The group’s eclectic mix of Steely Dan, Black Sabbath, !!! and early Foo Fighters comes off perfectly for American kids looking for a bombastic leg sweep to radio rock. And Death From Above 1979 is ready to swarm the States. Keeler’s ambitions are just short of complete domination as he blurts out the band’s finely tuned plan for a successful career: “It’s still building to the point where we’re starting to fill room. And I can’t wait for Spring of next year. That’s our goal. I think it’ll be pretty out of hand by then. Especially by the fall of next year, if things continue at this rate, it’ll really be what we’re hoping for.”
“I want our shows to be like our shows in Canada,” he continues. “Basically full, kids are coming to have a good time and it makes it enjoyable for us. I love to play for a room full of people that want to have fun and want to enjoy themselves and know what they’re coming to hear. And I’d like to be able to have that everywhere. When you’re playing shows like that, all the hardships of the road don’t seem as difficult. Eating horrible food and not ever getting to really sleep. And spending all day in a fucking van. All of the things that go with basically being a nomad sort of melt away when you get to play those great shows. And we’re at the point where when we play Canada, it’s like that every time. The same thing with England or the U.K. We can play in Scotland and it’s like we’re playing down the street from my house. I look forward to that being the case in America.”
From the discotheque-ready “Sexy Results” to the sex romp metal massacre of “Pull Out,” Death From Above 1979’s varied styles are continually entrancing. And the band attributes its diversity to its hometown music scene in Toronto, for which Keeler has a hard time hiding his adoration.
“It’s just like a New York or a Chicago or a Los Angeles where there’s so many different things happening. I don’t think American’s generally have a sense of how important the music in our city is.” He gets kicks out of bringing American bands up North for shows, because “the kids are just interested in music in general. They’re not interested in what type of music.”
“There’s places like Providence, Rhode Island where there’s such an amazing music scene, but there’s a feel to the music that comes out of there. Then you come to Toronto and there’s no kind of style that’s coming out of the city. Its sort of overall everyone is just trying something different. No one’s really churning out the same shit. That kind of stuff doesn’t fly in the city. People want to see people taking chances and trying new things. There’s no way of doing things in Toronto. There’s no style to things coming out of Toronto.”

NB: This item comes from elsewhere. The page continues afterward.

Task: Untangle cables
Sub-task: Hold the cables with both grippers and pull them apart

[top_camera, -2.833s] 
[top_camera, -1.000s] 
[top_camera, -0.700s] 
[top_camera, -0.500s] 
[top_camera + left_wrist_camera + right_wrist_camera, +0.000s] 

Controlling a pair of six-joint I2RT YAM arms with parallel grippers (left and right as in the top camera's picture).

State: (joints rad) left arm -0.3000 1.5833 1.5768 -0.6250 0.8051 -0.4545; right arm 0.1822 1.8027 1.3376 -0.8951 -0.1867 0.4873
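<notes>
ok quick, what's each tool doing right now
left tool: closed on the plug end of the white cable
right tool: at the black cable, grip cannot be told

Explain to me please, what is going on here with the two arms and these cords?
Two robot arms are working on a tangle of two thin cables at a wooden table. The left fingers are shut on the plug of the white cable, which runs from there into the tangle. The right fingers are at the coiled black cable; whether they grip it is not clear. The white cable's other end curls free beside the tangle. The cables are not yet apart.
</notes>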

Throughout the intricate musical interplay and electric screams about evaporating romantic promises, You’re a Woman, I’m a Machine retains a familiar, heartfelt tone. It has an emotional quality so far removed from the contrived, teary-eyed insincerities of emo and proto-punk on MTV and the malevolent thick-headedness of modern rock radio giants, that DFA1979 sound entirely fresh. Metalheads and indie kids alike will find the disc building connections rapidly. And the band has a rabid fanbase to prove it.
“People do seem to connect with our band in a weird way, that is wonderful, but I would have never thought that it could have worked out so well,” says Keeler. “When you have an idea, you feel a certain way about things and maybe don’t feel like anyone else agrees with you, but it’s funny how you make a record singing about that stuff and those people find you. You end up connecting.”